Data excerpts>
-*-*-

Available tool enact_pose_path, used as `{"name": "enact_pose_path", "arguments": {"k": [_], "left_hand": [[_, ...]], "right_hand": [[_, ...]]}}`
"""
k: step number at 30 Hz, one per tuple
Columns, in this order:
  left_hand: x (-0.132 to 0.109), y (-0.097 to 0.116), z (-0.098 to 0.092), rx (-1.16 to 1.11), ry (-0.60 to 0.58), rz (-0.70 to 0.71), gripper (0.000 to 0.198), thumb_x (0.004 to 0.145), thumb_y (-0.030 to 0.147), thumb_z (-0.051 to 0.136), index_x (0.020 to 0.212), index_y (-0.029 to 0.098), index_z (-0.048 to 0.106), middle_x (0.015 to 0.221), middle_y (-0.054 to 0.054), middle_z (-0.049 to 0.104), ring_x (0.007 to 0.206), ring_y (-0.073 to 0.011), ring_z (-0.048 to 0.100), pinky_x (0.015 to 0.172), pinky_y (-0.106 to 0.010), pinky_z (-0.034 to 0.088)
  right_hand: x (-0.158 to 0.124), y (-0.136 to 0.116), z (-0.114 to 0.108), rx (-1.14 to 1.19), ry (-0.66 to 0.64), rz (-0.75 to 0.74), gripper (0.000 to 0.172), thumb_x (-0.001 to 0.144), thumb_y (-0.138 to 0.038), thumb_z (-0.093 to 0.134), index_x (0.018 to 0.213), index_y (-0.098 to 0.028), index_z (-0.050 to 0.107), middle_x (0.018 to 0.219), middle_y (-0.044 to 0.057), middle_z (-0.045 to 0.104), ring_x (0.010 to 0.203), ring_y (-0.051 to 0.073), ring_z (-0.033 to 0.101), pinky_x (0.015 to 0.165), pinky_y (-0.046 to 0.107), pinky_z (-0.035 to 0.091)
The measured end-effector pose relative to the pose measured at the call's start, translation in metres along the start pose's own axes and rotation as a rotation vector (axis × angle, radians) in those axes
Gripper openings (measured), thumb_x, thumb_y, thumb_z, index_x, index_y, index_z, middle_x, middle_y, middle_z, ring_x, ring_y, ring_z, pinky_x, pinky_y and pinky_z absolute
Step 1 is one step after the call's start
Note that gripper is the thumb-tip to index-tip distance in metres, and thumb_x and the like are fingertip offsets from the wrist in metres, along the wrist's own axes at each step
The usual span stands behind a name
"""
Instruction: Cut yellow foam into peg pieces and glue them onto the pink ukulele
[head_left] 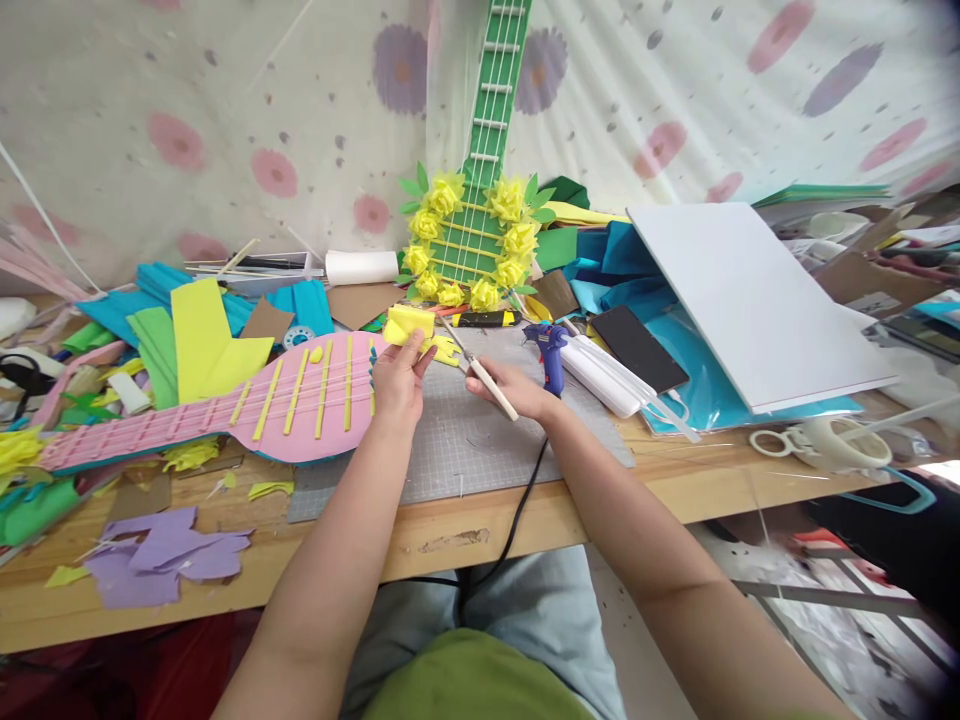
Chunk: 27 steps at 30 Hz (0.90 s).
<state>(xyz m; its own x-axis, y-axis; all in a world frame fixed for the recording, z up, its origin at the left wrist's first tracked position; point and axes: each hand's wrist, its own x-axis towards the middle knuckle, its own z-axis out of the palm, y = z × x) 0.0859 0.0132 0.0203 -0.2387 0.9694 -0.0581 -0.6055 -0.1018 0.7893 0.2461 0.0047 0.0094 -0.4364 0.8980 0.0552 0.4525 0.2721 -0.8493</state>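
Note:
My left hand pinches a folded piece of yellow crepe paper over the cutting mat. In my right hand are white-handled scissors, their blades pointing up and left beside the paper. Part of their grip is hidden by my fingers. Another cut yellow scrap shows between the hands. Left of my left hand lies a pink paper-covered lute shape with yellow strips across its body. Behind the hands a green guitar shape, edged with yellow paper roses, leans against the curtain.
A blue glue gun stands right of my right hand, its black cord crossing the grey cutting mat. A yellow-black utility knife lies behind. A white board leans at right; purple paper scraps lie front left.

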Motion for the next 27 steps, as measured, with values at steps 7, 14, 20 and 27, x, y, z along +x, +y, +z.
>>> {"name": "enact_pose_path", "arguments": {"k": [7,14,20,27], "left_hand": [[-0.0004,-0.0037,-0.0012,-0.015,-0.037,-0.022,0.016,0.060,0.017,0.069,0.075,0.015,0.063,0.087,-0.003,0.067,0.089,-0.0145,0.061,0.082,-0.029,0.050],[-0.0024,-0.0070,0.0006,0.023,-0.047,-0.029,0.019,0.057,0.019,0.071,0.074,0.014,0.064,0.086,-0.004,0.067,0.091,-0.0162,0.061,0.084,-0.032,0.049],[-0.0011,-0.0084,-0.0008,0.008,-0.058,-0.037,0.019,0.057,0.018,0.071,0.075,0.015,0.064,0.085,-0.003,0.067,0.090,-0.0154,0.061,0.086,-0.032,0.048],[-0.0009,-0.0089,-0.0010,-0.009,-0.064,-0.049,0.018,0.058,0.016,0.070,0.075,0.015,0.064,0.084,-0.003,0.067,0.084,-0.0131,0.061,0.085,-0.031,0.048]], "right_hand": [[0.0015,-0.0095,0.0048,-0.018,-0.077,-0.010,0.038,0.072,-0.057,0.051,0.078,-0.019,0.048,0.070,-0.001,0.049,0.064,0.013,0.044,0.059,0.026,0.034],[-0.0008,-0.0078,0.0032,0.020,-0.062,-0.009,0.038,0.073,-0.057,0.050,0.073,-0.019,0.046,0.061,-0.003,0.046,0.058,0.011,0.040,0.054,0.024,0.031],[-0.0009,-0.0064,0.0046,0.067,-0.053,0.011,0.039,0.072,-0.057,0.051,0.071,-0.019,0.045,0.058,-0.003,0.045,0.055,0.010,0.038,0.052,0.023,0.029],[-0.0009,-0.0051,0.0043,0.079,-0.059,0.024,0.039,0.072,-0.057,0.051,0.068,-0.020,0.042,0.056,-0.004,0.042,0.053,0.010,0.038,0.050,0.024,0.029]]}}
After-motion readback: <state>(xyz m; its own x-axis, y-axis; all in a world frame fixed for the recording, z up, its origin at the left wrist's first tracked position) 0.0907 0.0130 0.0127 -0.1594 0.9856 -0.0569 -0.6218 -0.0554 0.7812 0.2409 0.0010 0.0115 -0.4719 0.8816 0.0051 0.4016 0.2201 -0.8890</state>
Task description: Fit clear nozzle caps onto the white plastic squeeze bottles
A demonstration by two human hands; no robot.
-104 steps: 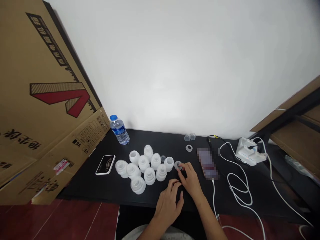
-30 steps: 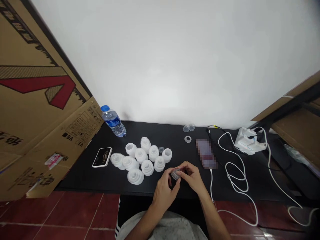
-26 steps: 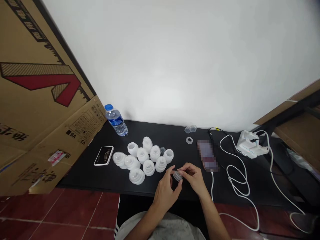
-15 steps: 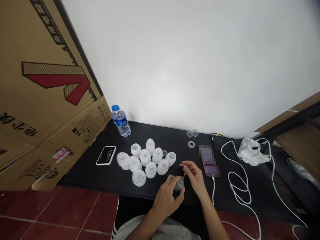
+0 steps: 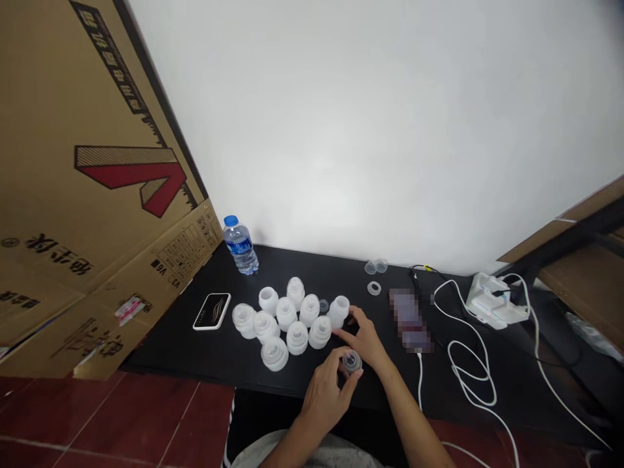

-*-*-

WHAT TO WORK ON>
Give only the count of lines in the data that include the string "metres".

RESULT OF THIS TASK>
2